Lovecraft Sketch MWF: The Great Race of Yith
Not that I’m any great shakes at designing aliens, but one small thing that bothers me, design-wise, about Lovecraft’s ‘civilized’ alien races (the Old Ones and the Great Race), is that they seem to lack any way to lift heavy objects. Sure, they have technology (and in the case of the Old Ones, slaves) but what did they do to take care of the place & carry groceries before they developed that technology? The Old Ones have little teeny-weeny weakish-looking tentacles (maybe they can exert a lot of pressure when you put them together, but still) and the Great Race have limbs growing out of the tops of cones — not the best way to get leverage. My solution to this was to decide that, perhaps, their ‘cone’ is really divided on the inside into four approximately equal segments, and the muscle or cellular tissue of the limb runs all the way down to the core of the cone at the bottom, instead of just sticking out of the top. Instead, like a snail’s eyestalk or a turtle’s head, we’re just seeing a small portion of it which is extended. The brain or core of the Great Race, then, would be located towards the bottom of the central cone, where all the powerful muscles of expansion and contraction are located.
For comparison, here’s my drawing of the Great Race’s enemies, the flying polyps. The flying polyps are free from the constraints of gravity, but (in my vision) they’re basically worm-shaped, or shaped like branching worms — a great twisting writhing floating branch. When I reread “The Shadow Out of Time”, I noticed the part where it’s said that the Great Race breed their young in tanks or vats, kind of like playpens, I assume.

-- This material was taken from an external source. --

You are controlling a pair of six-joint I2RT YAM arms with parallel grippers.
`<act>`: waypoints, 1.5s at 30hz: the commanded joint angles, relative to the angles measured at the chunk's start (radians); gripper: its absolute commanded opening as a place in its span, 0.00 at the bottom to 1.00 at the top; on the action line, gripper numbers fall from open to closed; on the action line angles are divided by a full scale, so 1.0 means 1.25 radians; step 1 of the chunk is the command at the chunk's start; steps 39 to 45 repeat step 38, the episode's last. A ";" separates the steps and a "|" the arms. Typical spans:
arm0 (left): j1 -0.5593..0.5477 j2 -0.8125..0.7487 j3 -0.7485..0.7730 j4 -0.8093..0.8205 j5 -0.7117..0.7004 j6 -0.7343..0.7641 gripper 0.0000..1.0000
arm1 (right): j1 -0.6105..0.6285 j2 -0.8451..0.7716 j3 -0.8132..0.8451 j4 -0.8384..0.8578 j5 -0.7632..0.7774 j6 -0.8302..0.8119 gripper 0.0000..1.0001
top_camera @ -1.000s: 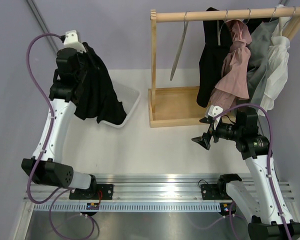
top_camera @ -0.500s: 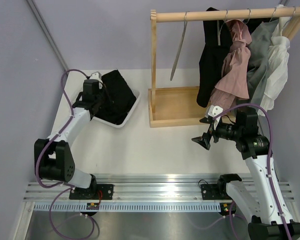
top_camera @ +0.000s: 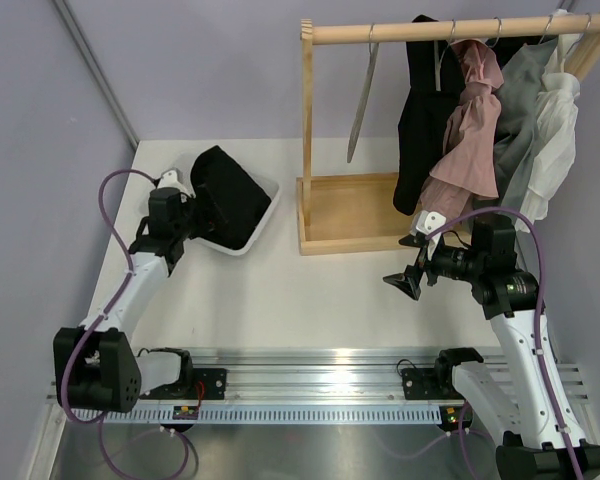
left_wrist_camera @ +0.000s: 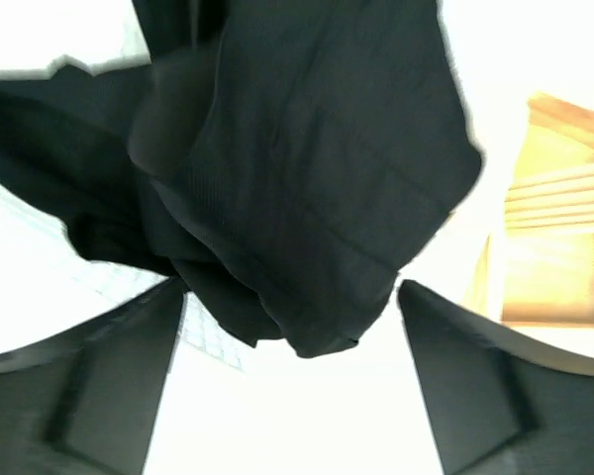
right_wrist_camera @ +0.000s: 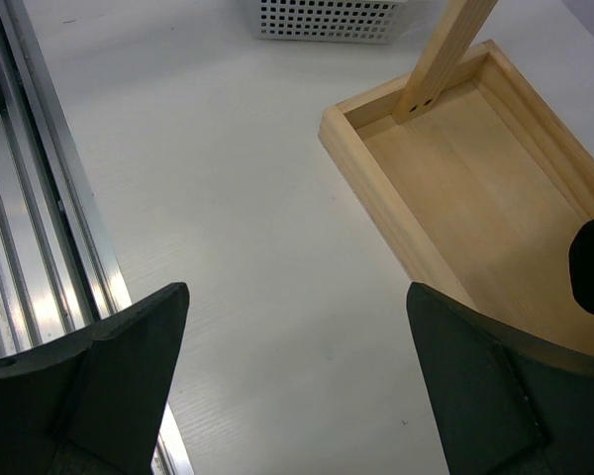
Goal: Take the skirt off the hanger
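Note:
The black skirt (top_camera: 230, 195) lies crumpled in a white mesh basket (top_camera: 267, 213) at the back left of the table. My left gripper (top_camera: 198, 208) sits just left of it, open, holding nothing. In the left wrist view the skirt (left_wrist_camera: 307, 168) fills the top, and its lowest fold ends about level with the tips of the left gripper (left_wrist_camera: 292, 287). The bare grey hanger (top_camera: 358, 110) hangs from the wooden rod (top_camera: 450, 30). My right gripper (top_camera: 408, 255) hovers open over the table, in front of the rack's base (right_wrist_camera: 495, 188); the right gripper (right_wrist_camera: 297, 289) is empty.
A wooden rack stands at the back right on a tray base (top_camera: 355, 215). On its rod hang a long black garment (top_camera: 425, 110), a pink one (top_camera: 470, 140), a grey one (top_camera: 520, 120) and a white one (top_camera: 555, 130). The basket's mesh (right_wrist_camera: 327, 18) shows in the right wrist view.
The left arm came down from high with the skirt, laid it in the basket, opened its jaws and drew back toward the near left. The right arm has not moved.

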 commanded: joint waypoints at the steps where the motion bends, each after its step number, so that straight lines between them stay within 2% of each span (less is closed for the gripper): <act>1: 0.010 -0.077 0.012 0.091 0.033 0.040 0.99 | -0.006 0.003 0.007 0.005 0.002 -0.003 1.00; 6: 0.008 -0.175 0.070 0.090 0.131 0.105 0.99 | -0.007 0.034 0.042 -0.006 0.005 0.054 0.99; 7: 0.008 -0.194 0.071 0.091 0.152 0.115 0.99 | -0.006 0.044 0.051 0.014 0.040 0.119 0.99; 11: 0.007 -0.301 0.030 0.110 0.304 0.130 0.99 | -0.008 0.039 0.085 0.066 0.146 0.229 0.99; 14: 0.005 -0.410 -0.047 0.160 0.404 0.121 0.99 | -0.008 0.001 0.061 0.152 0.253 0.317 1.00; 17: 0.002 -0.517 -0.103 0.173 0.446 0.110 0.99 | -0.007 0.000 0.083 0.180 0.365 0.396 0.99; 19: 0.001 -0.574 -0.120 0.146 0.451 0.116 0.99 | -0.008 0.008 0.093 0.186 0.432 0.443 0.99; 23: 0.002 -0.616 -0.130 0.093 0.445 0.137 0.99 | -0.008 -0.009 0.106 0.176 0.400 0.428 1.00; 29: 0.002 -0.608 -0.140 0.077 0.445 0.131 0.99 | -0.008 -0.019 0.095 0.200 0.434 0.491 0.99; 33: 0.002 -0.606 -0.139 0.067 0.431 0.131 0.99 | -0.006 -0.030 0.097 0.208 0.529 0.527 1.00; 38: 0.001 -0.604 -0.133 0.047 0.417 0.131 0.99 | -0.008 -0.052 0.075 0.231 0.584 0.537 0.99; 45: 0.001 -0.604 -0.133 0.047 0.417 0.131 0.99 | -0.008 -0.052 0.075 0.231 0.584 0.537 0.99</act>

But I’m sure that now and then, one of them gets out of the tank and runs around and cause mischief.
It’s Monday, and over at King of RPGs, a new storyline with Theo and Shesh is brewing! And if you’re interested, I do commissioned sketches!
In the case of the Great Race, the bodies you’re talking about weren’t their original bodies. They transferred to them after they had evolved. So they would already have the technical know-how to develop whatever machines they needed to do the heavy lifting.
As AJ points out the Great Race are really just the mentalities transferring across time and space to different bodies. I’d like to see your rendering of the “beetle” forms that they take right after this “slug” form.
The two large claws are for moving large heavy objects, not fine manipulation. They perform fine dexterity tasks using the delicate tendrils on their eye-head. I like how you drew the 4-pointed claws and the sensor head.
The body is not plated, but is more slug like, HPL compares them to “gastropods” only in the slug sense, not the snail, limpet, abalone sense.
They are also over 12 feet tall, so they are not weak.
Also, a Yithian makes a cameo appearance on Futurama in Season 1
Good call, SteveED. I’ve seen the episode many times but never realized it was a Yithian!
@SteveED – Interesting idea, a more wet-looking, nudibranch-like design might be good. Nudibranches certainly have all kinds of crazy sensory organs and feelers sticking out of their bodies…
@another jason – You’re right, they didn’t evolve in this form, and who knows what the bodies they originally inhabited looked like?Interesting possibilities… For their arms, I just think that arms don’t look sufficiently powerful coming out of an area as small as the apex of a cone, but maybe that’s just my artistic inability. Maybe if they had arms like cranes, that literally hung over objects to pick them up…
Jason: Maybe think of something like an octopus. Those tentacles are amazingly strong. I’m not sure if it was ever specified whether the Yithians had any sort of endoskeleton. But if they did, I can see the arms being very strong even if they were just tentacles proceeding from a central point.
In terms of the physical strength and abilities of Lovecraft’s alien races, it’s worth remembering what the Old Ones accomplished at the human Antarctic camp (albeit attributed to the insane Gedney) in “At The Mountains of Madness” after they’d thawed out a little. The seeming frailty of such creatures being wholly deceptive simply adds to the horror, of course.
Curious that the Yithians were described as somewhat like the “Doctor Who” Daleks – conical, legless base moving in an unusual gliding fashion, eyestalk on top with two or three other extensible arms from near the top too. I don’t recall anyone suggesting the Daleks were influenced by Lovecraft’s Great Race, so maybe there’s something in the human psyche that finds such features generally unsettling.
@Wyvern – now that you mention it, the Great Race *are* a bit Dalek-shaped! And you’re right, clearly the Old Ones are far physically superior to any humans. They obviously have incredible strength in those iron-wirey little tentacles.
Daleks are very different from the Yith. Originally humanoid they were altered into single eyed tentacular blobs that ride inside the Dalek units. Immensely intelligent but ruthless and unfeeling. Yith are totally organic an have characteristics of the plant within. Their conical bodies are cone shaped, dark green, wrinkled and scaly. I see the Yith-Quaduddu evolving from the Edicara Period (635-541mya.) The Yith found them ready to use. They are so alien to the life forms of 150 mya and yet their technology keeps them alive and flourishing.
Would you allow this image to be used for the image on tv tropes starfish aliens?